O sol não estava tão forte como nos anos anteriores, mas o caldeirão do Anhembi tinha pressão para todos. Para as 14 escolas do grupo especial, um ano de trabalho em julgamento.

Em 2020, a Liga das Escolas de Samba de São Paulo mudou os jurados e o regulamento. Vários quesitos ganharam novas regras, novas formas de avaliação. A bateria sofreu as principais mudanças. A nota agora não começa mais em 10, mas em 9,8. Dependendo do desempenho dos ritmistas criando novos movimentos, paradinhas, novidades, a escola pode chegar a 10. Mas também pode perder importantes décimos.

“Isso mostra que, para tirar 10, tem que ser 10 mesmo, de verdade. Ultimamente todas as escolas estavam tirando 10, isso tira até um pouco da vontade da rapaziada de ensaiar oito meses”, explicou Rodrigo Gonzalez Tapia, presidente da Gaviões da Fiel.

“Carnaval está muito técnico, muito sério, então, cada mudança que tem é para que a escola consiga trabalhar melhor aquele quesito e consiga obter a totalidade dele”, concordou Sérgio Sanzoni, diretor da Mancha.

Antes de abrir os envelopes, o presidente da Liga das Escolas de Samba, Paulo Sérgio Ferreira, anunciou que as notas de um jurado de alegoria não seriam levadas em conta.

“Julgador Marco Antônio Nieves Cardoso, de alegoria, não será lido a nota de alegoria do mesmo por ter causado, transcorrido, um mau comportamento dentro da sua cabine”.

O jurado aparece num vídeo, na primeira noite de desfiles, dançando durante a passagem de uma escola. A Liga ainda disse que vai entrar na Justiça contra ele.

No início da apuração, a Acadêmicos do Tatuapé ficou à frente das outras escolas, assumindo a liderança com uma diferença de um décimo.

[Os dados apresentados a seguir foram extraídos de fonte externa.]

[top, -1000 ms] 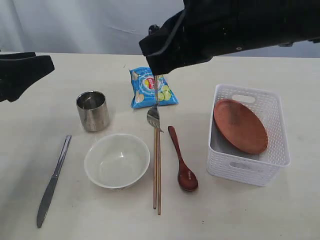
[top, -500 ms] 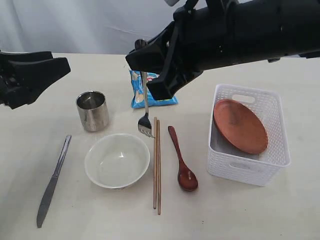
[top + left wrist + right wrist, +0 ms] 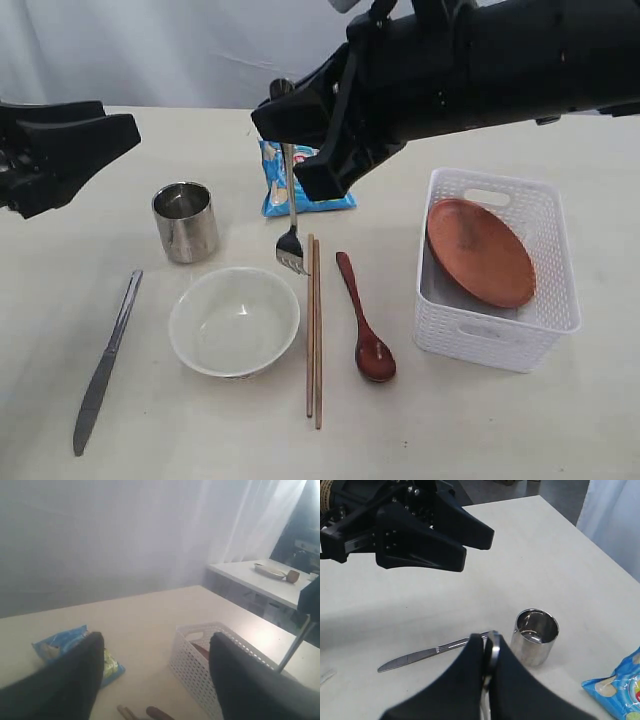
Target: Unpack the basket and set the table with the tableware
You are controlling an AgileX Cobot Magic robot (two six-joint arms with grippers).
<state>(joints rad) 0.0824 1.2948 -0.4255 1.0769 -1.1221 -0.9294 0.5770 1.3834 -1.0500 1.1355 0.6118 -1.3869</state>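
My right jaws were clamped on the fork (image 3: 290,242), which hung upright with its tines by the bowl's (image 3: 234,322) rim, perhaps touching the counter (image 3: 500,420). My left jaws stood wide and empty, well beyond the bowl.

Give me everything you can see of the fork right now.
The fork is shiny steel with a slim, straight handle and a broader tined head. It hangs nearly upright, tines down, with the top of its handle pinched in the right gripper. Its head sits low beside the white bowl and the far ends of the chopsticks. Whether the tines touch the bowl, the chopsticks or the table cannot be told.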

Emboladas em segundo lugar, as escolas foram perdendo décimos em quesitos como fantasia, comissão de frente, evolução, até que, no quesito alegoria, o penúltimo a ter as notas lidas, a virada. A Tatuapé acabou perdendo três décimos e foi ultrapassada pela Águia de Ouro.

Ficava tudo pelo quesito final, bateria, e, com um último 10, a escola fundada em 1976 conquistou seu primeiro título no Grupo Especial.

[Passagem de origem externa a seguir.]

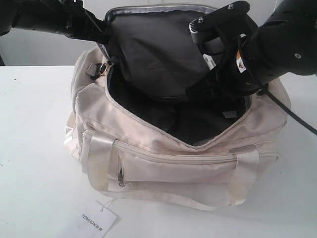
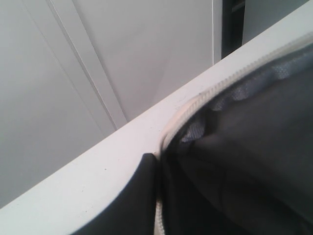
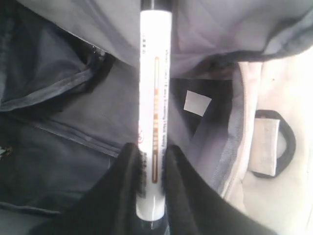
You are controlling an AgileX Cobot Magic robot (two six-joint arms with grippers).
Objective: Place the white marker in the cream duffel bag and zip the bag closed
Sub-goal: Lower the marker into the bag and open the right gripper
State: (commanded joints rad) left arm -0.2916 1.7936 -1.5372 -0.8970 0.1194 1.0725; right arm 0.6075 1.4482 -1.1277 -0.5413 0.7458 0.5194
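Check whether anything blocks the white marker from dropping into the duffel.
Nothing visible does. The right end effector grips the white marker inside the open mouth of the cream duffel bag, with the flap raised. Beyond the marker only dark lining shows.

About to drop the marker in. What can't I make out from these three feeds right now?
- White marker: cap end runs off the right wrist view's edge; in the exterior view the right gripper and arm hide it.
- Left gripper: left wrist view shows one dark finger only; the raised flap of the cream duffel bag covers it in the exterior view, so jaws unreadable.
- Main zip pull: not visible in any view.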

Na quadra da escola, a explosão da alegria de quem esperou 44 anos pelo título. Na Tatuapé, que brigou pelo título até o fim, os torcedores aplaudiram a vitória da Águia de Ouro.

A escola deu uma aula sobre o conhecimento e mostrou a importância do saber para a evolução humana desde a pré-história, com a descoberta do fogo, da agricultura, da roda.

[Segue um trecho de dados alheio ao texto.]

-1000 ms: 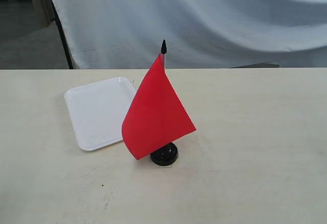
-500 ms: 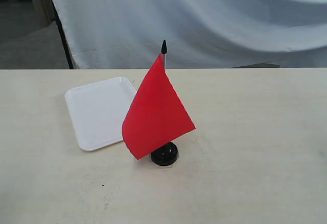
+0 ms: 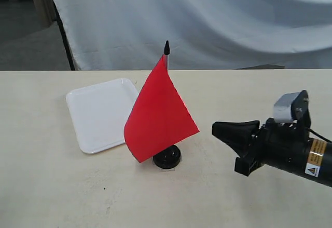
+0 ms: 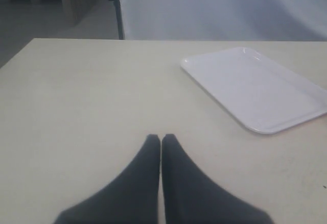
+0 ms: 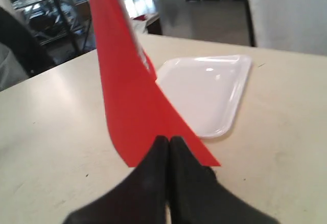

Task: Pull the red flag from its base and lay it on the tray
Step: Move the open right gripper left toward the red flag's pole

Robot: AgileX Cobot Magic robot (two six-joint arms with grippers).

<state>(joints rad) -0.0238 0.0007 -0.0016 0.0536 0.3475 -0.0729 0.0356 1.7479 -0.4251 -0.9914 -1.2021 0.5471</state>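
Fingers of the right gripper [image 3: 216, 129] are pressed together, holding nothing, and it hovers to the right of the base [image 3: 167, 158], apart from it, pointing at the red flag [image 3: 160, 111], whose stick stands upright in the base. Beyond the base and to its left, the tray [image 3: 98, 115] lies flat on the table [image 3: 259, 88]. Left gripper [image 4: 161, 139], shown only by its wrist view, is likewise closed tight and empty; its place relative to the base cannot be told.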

A escola desfilou também o saber dos grandes. Uma ala representou Santos Dumont, com seu avião; outra, Leonardo da Vinci, e o carro alegórico em formato de escola homenageou o educador Paulo Freire e mostrou que os livros podem ganhar vida e, quem sabe, até prever o futuro.

E a Águia lembrou que o conhecimento também pode ser usado para a destruição. O terceiro carro da escola representava um dos momentos mais tristes da história: a explosão da bomba de Hiroshima, no Japão.

Mas a escola encerrou o desfile mostrando que o conhecimento deve ser voltado para o bem, o respeito à diversidade, e que a tecnologia é uma ferramenta para que os homens criem um futuro de progresso e harmonia.

Nesta terça-feira, depois da apuração, um temporal varreu o Anhembi, e a taça, carregada debaixo de chuva, foi levada pelos integrantes para a escola.

Duas escolas foram rebaixadas para o Grupo de Acesso: a Pérola Negra e a X-9 Paulistana.